* Exercise brief *
Leaving pictures aside, restate exactly the lines of the data below, from the first one through the line that contains "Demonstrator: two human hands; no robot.".

* The data *

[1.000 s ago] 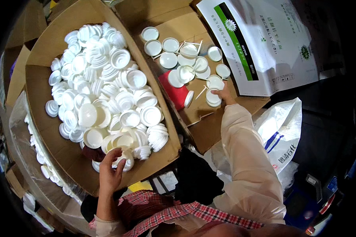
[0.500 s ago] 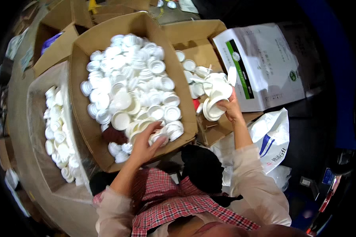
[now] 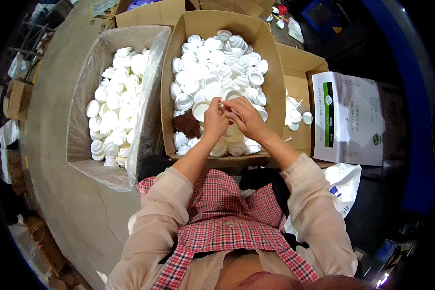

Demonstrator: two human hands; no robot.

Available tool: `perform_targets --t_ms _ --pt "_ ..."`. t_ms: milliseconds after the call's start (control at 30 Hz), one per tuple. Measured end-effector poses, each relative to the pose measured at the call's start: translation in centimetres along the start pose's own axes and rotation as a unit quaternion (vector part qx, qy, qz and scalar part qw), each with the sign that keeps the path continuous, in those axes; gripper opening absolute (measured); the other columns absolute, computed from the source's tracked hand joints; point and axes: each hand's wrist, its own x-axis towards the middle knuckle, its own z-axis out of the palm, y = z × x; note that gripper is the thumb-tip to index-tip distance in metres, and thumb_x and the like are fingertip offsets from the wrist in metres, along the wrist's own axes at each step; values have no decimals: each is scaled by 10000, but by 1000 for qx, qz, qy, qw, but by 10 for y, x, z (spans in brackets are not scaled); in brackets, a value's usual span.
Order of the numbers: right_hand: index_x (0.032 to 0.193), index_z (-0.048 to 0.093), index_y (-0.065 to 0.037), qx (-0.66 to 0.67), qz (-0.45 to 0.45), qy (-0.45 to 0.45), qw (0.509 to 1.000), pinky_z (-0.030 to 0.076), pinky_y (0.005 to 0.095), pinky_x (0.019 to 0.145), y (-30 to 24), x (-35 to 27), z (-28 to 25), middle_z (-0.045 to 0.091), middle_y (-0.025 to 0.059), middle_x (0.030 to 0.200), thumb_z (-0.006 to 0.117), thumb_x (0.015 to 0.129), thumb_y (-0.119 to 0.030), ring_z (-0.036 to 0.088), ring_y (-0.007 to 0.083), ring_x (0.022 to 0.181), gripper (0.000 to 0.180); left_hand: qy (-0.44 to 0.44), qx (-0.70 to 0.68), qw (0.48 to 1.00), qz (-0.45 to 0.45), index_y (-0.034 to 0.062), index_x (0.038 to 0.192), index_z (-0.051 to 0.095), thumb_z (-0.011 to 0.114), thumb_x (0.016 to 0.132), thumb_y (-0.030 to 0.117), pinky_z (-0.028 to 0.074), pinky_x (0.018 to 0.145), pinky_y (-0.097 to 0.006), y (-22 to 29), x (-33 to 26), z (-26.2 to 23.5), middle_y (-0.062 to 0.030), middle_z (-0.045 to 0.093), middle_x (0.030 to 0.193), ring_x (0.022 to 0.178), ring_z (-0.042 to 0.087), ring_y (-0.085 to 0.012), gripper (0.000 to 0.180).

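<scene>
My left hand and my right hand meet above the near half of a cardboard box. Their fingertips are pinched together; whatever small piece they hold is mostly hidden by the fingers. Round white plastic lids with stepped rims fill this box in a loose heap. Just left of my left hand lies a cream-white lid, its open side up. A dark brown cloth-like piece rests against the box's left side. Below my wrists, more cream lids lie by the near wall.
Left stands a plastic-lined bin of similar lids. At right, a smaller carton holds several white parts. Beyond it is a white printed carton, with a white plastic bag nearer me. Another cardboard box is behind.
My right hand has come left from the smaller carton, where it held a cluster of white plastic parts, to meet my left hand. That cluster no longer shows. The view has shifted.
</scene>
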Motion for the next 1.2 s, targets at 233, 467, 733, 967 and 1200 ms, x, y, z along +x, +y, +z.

* Result of this exercise *
[1.000 s ago] 
[0.500 s ago] 
[now] 

Demonstrator: two human hands; no robot.

For this exercise, nothing more remains to be done.